- **Required action**
Leaving out the images, please reproduce each line below exactly.

- **Dataset content**

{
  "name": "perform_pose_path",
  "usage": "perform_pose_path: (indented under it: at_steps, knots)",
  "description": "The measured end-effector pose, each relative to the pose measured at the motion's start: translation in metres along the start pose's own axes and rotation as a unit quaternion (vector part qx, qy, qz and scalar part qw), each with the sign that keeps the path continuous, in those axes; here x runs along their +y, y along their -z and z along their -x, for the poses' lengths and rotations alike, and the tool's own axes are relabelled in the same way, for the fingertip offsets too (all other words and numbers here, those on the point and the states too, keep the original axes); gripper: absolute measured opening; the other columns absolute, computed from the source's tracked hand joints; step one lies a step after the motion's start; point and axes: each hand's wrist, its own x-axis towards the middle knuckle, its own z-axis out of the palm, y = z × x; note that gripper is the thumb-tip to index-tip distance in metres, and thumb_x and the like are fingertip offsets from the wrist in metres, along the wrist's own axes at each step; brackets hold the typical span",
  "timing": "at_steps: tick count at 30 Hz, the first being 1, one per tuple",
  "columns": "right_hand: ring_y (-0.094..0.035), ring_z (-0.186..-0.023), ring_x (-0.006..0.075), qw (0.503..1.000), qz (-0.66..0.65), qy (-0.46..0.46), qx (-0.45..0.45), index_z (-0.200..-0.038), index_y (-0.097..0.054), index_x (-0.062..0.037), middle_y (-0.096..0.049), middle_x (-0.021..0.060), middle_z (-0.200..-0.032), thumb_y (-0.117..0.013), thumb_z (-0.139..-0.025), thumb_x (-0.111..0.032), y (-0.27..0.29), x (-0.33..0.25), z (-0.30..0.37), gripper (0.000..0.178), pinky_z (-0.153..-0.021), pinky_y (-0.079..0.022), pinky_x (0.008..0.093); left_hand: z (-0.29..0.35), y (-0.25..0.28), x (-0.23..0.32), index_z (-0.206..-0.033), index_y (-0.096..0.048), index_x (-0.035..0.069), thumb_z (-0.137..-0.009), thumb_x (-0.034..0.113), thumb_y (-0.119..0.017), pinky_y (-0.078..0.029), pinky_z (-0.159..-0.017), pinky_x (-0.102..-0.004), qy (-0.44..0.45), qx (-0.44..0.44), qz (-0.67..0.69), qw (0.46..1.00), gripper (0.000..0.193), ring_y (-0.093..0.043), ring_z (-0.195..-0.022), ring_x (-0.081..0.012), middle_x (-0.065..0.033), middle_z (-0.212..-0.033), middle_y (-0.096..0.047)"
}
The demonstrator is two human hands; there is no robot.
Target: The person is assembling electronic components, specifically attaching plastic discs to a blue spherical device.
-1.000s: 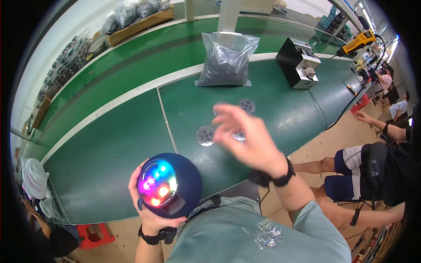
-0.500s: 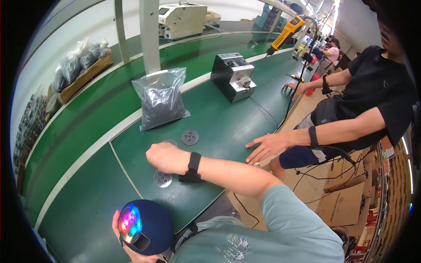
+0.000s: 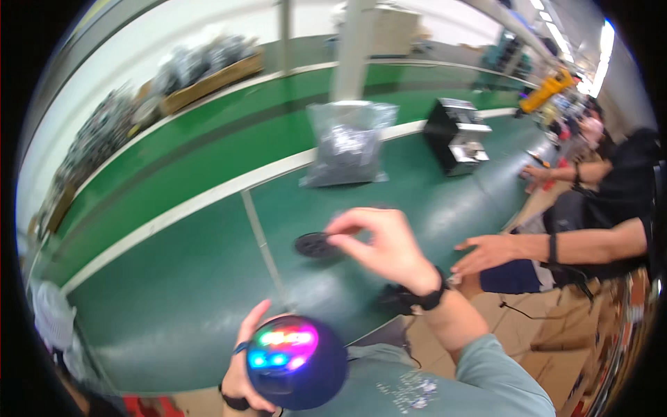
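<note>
My left hand is wrapped round a dark navy, rounded device with glowing coloured lights on its face, held near my body at the table's front edge. Out over the green table, my right hand pinches the right edge of a dark flat disc with holes between thumb and fingers. Blur hides whether the disc still touches the tabletop. Behind my right hand, a sliver of something dark on the table is mostly hidden. A black strap circles my right wrist.
A clear bag of dark parts stands beyond my right hand. Farther right are a black and silver machine and a hanging yellow tool. A co-worker's spread hand rests near the table's right edge. Bagged parts fill a cardboard tray.
The view has swung left, so the scene sits farther right. My right hand has turned from a closed fist above the discs to a pinch on one disc. My left hand keeps the lit device.
</note>
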Motion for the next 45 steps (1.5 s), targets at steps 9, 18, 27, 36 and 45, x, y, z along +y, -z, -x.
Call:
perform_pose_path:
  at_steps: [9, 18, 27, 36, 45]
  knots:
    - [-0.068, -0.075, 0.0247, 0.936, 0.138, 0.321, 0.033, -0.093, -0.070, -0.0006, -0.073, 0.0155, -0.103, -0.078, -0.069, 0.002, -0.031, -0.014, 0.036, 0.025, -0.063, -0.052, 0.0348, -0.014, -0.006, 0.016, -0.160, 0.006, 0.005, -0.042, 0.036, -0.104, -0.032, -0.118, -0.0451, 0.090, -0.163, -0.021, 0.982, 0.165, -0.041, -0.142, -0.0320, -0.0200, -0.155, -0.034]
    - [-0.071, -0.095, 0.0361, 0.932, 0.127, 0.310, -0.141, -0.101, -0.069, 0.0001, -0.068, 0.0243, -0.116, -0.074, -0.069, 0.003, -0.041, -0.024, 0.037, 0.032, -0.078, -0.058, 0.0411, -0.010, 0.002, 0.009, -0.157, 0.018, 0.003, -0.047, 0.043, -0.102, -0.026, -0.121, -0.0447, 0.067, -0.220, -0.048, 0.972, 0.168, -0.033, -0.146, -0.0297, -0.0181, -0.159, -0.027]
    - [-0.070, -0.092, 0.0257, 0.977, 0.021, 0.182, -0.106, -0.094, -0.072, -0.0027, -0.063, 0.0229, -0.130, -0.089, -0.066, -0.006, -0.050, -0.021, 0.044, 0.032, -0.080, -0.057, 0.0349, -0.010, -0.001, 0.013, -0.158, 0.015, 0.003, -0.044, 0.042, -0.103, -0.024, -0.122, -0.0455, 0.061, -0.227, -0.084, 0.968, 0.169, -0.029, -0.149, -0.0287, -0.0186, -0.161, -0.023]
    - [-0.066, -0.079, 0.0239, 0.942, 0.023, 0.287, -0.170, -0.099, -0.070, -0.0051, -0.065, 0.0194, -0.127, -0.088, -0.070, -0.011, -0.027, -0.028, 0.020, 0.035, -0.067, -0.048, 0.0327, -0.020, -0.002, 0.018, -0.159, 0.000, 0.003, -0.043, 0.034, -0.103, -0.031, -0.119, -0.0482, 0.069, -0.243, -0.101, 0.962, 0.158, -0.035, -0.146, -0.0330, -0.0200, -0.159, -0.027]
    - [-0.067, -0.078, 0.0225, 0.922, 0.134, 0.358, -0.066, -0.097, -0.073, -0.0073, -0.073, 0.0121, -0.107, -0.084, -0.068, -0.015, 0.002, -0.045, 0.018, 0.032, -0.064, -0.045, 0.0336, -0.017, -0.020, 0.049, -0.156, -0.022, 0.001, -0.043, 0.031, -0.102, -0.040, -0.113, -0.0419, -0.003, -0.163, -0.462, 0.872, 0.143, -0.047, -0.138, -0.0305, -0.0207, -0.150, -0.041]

- **Answer**
{
  "name": "perform_pose_path",
  "usage": "perform_pose_path: (indented under it: at_steps, knots)",
  "description": "The measured end-effector pose, each relative to the pose measured at the motion's start: translation in metres along the start pose's own axes and rotation as a unit quaternion (vector part qx, qy, qz and scalar part qw), each with the sign that keeps the path continuous, in those axes; here x runs along their +y, y along their -z and z along their -x, for the poses' lengths and rotations alike, and the tool's own axes are relabelled in the same way, for the fingertip offsets too (all other words and numbers here, those on the point and the states too, keep the original axes); gripper: absolute measured opening; the other columns absolute, computed from the source's tracked hand joints; step one lies a step after the motion's start; point and axes: each hand's wrist, its own x-axis towards the middle knuckle, its own z-axis out of the palm, y = z × x; note that gripper is the thumb-tip to index-tip distance in metres, and thumb_x and the like are fingertip offsets from the wrist in metres, along the wrist's own axes at each step; brackets hold the typical span",
  "timing": "at_steps: tick count at 30 Hz, the first being 1, one per tuple",
  "columns": "right_hand: ring_y (-0.094..0.035), ring_z (-0.186..-0.023), ring_x (-0.006..0.075), qw (0.503..1.000), qz (-0.66..0.65), qy (-0.46..0.46), qx (-0.45..0.45), index_z (-0.200..-0.038), index_y (-0.097..0.054), index_x (-0.062..0.037), middle_y (-0.096..0.049), middle_x (-0.021..0.060), middle_z (-0.200..-0.032), thumb_y (-0.117..0.013), thumb_z (-0.139..-0.025), thumb_x (-0.111..0.032), y (-0.27..0.29), x (-0.33..0.25), z (-0.30..0.37), gripper (0.000..0.178), pinky_z (-0.153..-0.021), pinky_y (-0.079..0.022), pinky_x (0.008..0.093); left_hand: z (-0.29..0.35), y (-0.25..0.28), x (-0.23..0.32), index_z (-0.206..-0.033), index_y (-0.096..0.048), index_x (-0.035..0.069), thumb_z (-0.137..-0.009), thumb_x (-0.034..0.113), thumb_y (-0.119..0.017), pinky_y (-0.078..0.029), pinky_z (-0.159..-0.017), pinky_x (-0.102..-0.004), qy (-0.44..0.45), qx (-0.44..0.44), qz (-0.67..0.69), qw (0.46..1.00), gripper (0.000..0.193), ring_y (-0.093..0.043), ring_z (-0.195..-0.022), ring_x (-0.081..0.012), middle_x (-0.065..0.033), middle_z (-0.212..-0.033), middle_y (-0.096..0.047)"
}
The demonstrator is two human hands; there is no robot.
Target: The person is assembling electronic components, specifically attaching plastic discs to a blue spherical device.
-1.000s: 
-0.500s: 
+0.000s: 
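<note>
My left hand is wrapped round a dark navy, rounded device with glowing coloured lights on its face, held near my body at the table's front edge. Out over the green table, my right hand pinches the right edge of a dark flat disc with holes between thumb and fingers. Blur hides whether the disc still touches the tabletop. Behind my right hand, a sliver of something dark on the table is mostly hidden. A black strap circles my right wrist.
A clear bag of dark parts stands beyond my right hand. Farther right are a black and silver machine and a hanging yellow tool. A co-worker's spread hand rests near the table's right edge. Bagged parts fill a cardboard tray.
The view has swung left, so the scene sits farther right. My right hand has turned from a closed fist above the discs to a pinch on one disc. My left hand keeps the lit device.
</note>
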Motion for the next 45 steps (1.5 s), targets at steps 9, 18, 27, 36 and 45, x, y, z along +y, -z, -x.
Call:
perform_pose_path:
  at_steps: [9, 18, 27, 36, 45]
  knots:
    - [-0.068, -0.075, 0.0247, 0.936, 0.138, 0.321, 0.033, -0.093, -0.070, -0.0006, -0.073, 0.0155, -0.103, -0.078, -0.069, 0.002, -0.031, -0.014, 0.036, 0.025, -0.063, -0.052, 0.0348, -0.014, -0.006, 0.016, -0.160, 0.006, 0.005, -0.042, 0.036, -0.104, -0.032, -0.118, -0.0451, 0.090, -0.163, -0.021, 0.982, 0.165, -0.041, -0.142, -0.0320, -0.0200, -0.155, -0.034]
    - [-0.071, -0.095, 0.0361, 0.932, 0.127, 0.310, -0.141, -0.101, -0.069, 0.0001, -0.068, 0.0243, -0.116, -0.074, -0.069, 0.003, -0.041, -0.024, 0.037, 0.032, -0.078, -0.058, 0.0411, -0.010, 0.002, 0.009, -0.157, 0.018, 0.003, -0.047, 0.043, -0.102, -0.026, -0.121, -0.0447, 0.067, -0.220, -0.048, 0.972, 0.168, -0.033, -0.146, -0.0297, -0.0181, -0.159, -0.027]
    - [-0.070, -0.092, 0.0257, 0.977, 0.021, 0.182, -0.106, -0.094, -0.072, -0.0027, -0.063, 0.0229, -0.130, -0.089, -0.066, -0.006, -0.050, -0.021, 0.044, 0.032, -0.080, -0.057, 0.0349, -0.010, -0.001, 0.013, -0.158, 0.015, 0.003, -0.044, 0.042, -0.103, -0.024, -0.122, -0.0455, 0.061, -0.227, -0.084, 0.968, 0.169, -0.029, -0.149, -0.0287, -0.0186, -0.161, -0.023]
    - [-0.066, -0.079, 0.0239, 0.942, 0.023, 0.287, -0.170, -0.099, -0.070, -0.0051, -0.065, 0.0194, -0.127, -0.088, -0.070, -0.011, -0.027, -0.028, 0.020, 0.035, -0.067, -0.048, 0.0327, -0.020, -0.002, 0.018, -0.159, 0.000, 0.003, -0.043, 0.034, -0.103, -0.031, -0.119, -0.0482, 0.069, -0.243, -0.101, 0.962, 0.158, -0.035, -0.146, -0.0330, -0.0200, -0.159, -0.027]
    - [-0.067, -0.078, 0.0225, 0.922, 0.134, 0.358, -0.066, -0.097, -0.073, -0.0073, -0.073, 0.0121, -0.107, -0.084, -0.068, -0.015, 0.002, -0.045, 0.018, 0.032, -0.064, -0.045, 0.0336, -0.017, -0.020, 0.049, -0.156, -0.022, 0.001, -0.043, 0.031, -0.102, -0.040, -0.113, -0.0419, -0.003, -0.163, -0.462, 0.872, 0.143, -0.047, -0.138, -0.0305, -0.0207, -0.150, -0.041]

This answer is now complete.